Österreich-Konvent: Bundespräsident behält vorerst Macht

  • Keine umwälzenden Veränderungen in der Staatsstruktur

Im Österreich-Konvent hat nun der erste Ausschuss, jener zur Reform der "Staatlichen Institutionen", seinen Endbericht vorgelegt. Und eines vorweg: Auf umwälzende Änderungen der Staatsstruktur - etwa die Entmachtung des Bundespräsidenten oder die Abschaffung von Landtagen bzw. Bundesrat - konnten sich die Ausschuss-Mitglieder nicht einigen.

Dennoch befinden sich in den vom Ausschuss-Vorsitzenden Gerhart Holzinger zusammengefassten Minderheiten-Positionen einige weit reichende Vorschläge. Konsens besteht laut Holzinger darüber, dass die Einberufung von Nationalrat und Bundesversammlung künftig nicht mehr vom Bundespräsidenten, sondern vom Nationalratspräsidenten vorgenommen werden soll.
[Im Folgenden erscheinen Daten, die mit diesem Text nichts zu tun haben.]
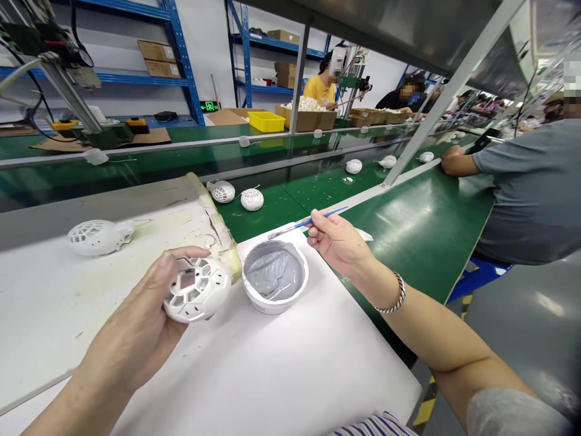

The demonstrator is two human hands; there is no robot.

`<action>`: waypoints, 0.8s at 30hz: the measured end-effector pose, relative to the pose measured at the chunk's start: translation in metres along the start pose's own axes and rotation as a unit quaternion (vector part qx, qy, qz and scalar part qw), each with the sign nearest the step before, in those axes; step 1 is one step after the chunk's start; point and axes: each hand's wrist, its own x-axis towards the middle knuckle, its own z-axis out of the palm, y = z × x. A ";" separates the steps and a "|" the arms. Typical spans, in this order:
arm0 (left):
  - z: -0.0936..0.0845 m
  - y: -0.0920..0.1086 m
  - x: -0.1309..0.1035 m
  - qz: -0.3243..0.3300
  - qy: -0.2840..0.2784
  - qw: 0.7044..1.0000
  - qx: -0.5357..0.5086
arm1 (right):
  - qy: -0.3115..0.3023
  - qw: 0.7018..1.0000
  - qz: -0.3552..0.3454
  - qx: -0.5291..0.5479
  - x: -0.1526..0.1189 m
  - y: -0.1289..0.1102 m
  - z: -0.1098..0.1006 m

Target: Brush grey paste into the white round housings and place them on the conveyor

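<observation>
My left hand (149, 315) is closed around a white plastic housing (206, 289) with cut-out openings, held above the white work surface. Between the fingers and thumb of my right hand (338, 242) is a thin blue-handled brush (302, 224). Its grey-coated tip is over the far rim of a white tub (263, 304). Thick grey paste (276, 272) fills much of the tub, which stands on white paper between my hands. Another white housing (93, 237) lies to the left on the board, a short wire trailing from it.
Several white housings, including one (252, 199), sit on the green conveyor (290, 203) ahead. A slanted metal post (417, 127) rises at the right. A co-worker in a grey shirt (535, 188) sits on the right. A yellow bin (266, 122) stands at the back.
</observation>
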 end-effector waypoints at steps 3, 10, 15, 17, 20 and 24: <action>0.000 -0.001 0.001 -0.025 0.012 1.000 0.005 | -0.020 0.999 0.009 0.027 0.001 -0.006 0.013; 0.009 0.002 -0.004 -0.041 -0.021 0.999 -0.006 | -0.118 0.990 -0.073 -0.028 -0.005 -0.010 0.053; 0.011 0.007 -0.011 -0.025 -0.055 0.998 -0.021 | -0.145 0.967 -0.170 -0.122 -0.020 0.004 0.063; 0.013 0.009 -0.015 -0.023 -0.063 0.997 -0.026 | -0.141 0.959 -0.187 -0.160 -0.025 0.009 0.061; 0.016 0.011 -0.020 -0.023 -0.072 0.997 -0.030 | -0.141 0.947 -0.208 -0.199 -0.029 0.014 0.057; 0.016 0.009 -0.020 -0.042 -0.061 0.997 -0.012 | -0.145 0.938 -0.226 -0.219 -0.032 0.016 0.050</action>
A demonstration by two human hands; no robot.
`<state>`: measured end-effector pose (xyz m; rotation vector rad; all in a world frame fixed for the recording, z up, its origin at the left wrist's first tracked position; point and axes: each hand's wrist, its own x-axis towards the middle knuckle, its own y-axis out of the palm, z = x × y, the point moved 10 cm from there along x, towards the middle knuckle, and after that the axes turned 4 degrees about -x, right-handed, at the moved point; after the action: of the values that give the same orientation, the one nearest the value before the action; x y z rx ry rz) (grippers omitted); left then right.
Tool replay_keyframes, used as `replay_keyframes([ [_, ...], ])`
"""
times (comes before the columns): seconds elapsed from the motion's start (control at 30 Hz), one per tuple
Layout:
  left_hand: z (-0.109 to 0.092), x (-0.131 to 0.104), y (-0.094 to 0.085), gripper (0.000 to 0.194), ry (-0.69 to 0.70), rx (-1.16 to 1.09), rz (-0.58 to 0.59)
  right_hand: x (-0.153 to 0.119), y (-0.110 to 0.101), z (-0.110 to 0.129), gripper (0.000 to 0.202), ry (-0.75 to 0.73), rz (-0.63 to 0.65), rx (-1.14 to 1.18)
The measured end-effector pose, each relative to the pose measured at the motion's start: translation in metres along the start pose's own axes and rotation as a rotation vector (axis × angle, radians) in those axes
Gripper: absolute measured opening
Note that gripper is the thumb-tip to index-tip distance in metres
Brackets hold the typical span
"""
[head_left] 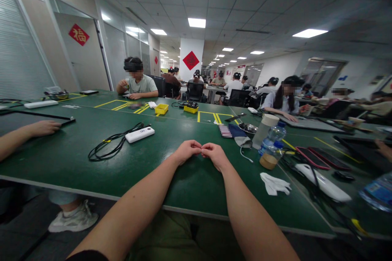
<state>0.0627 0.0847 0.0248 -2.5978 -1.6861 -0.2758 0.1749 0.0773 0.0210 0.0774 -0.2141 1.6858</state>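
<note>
Right now, hands: I am resting both forearms on the green table [76, 159], my hands meeting near its middle.
Left hand: my left hand [185, 151] is lying curled, its fingertips pressing against those of the other hand.
Right hand: my right hand [216, 155] is curling the same way, knuckles up, fingers drawn together.
Between the fingers: I cannot tell whether I am pinching anything; the touching tips are hiding whatever might be there.
Nearest to my left: a white power bank [140, 134] is lying on the table just beside a coiled black cable [107, 147].
Nearest to my right: a crumpled white glove [275, 183] is lying near my right forearm, and a plastic bottle [271, 144] is standing beyond it.
Further right: a red-edged phone [312, 158] and a long white device [323, 181] are lying well apart from my hands.
Far side of the table: two small yellow trays [161, 109] are sitting near the yellow tape lines.
Others: a co-worker's arm [27, 134] is reaching in from the left edge, its hand lying flat on the table; a person in a pale shirt [137, 83] is sitting across, wearing a headset.
</note>
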Motion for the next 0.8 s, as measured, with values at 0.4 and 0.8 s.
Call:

Auf eine weiter gehende "Entmachtung" des Präsidenten konnte sich der Ausschuss nicht einigen, auch wenn diese von einigen Mitgliedern durchaus angedacht wird. So findet sich im Ausschussbericht die Forderung einiger Mitglieder, dem Präsidenten das Recht zur Auflösung des Nationalrats, oder zur Ernennung bzw. Entlassung der Regierung zu nehmen.

Konsens herrscht in diesen Fragen aber nicht. Außerdem ist die Volkswahl des Bundespräsidenten im Ausschuss "grundsätzlich unbestritten geblieben", wie Holzinger betont. Gleichzeitig verweist der Verfassungsrichter darauf, dass die Direktwahl des Staatsoberhauptes "nicht mehr gerechtfertigt scheinen könnte", wenn es zu viele Kompetenzen verlieren sollte. Eine Mehrheit der Ausschussmitglieder ist immerhin dafür, "antiquierte" Rechte des Präsidenten zu streichen - etwa die Möglichkeit, uneheliche Kinder zu "legitimieren".